- **Task to carry out**
Retype, exactly as they appear below, the lines between the line holding "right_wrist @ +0" and the line holding "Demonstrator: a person", both ends included.

- **Material provided**
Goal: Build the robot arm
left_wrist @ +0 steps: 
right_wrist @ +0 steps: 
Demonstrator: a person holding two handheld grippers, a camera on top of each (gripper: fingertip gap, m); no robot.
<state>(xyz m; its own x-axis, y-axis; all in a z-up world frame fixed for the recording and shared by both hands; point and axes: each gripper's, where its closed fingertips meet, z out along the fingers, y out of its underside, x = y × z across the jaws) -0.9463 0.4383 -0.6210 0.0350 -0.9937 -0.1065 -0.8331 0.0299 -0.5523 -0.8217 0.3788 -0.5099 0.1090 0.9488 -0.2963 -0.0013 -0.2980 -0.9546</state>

- **Answer to this problem**
right_wrist @ +0 steps: 
Demonstrator: a person holding two handheld grippers, a camera on top of each (gripper: fingertip gap, m); no robot.

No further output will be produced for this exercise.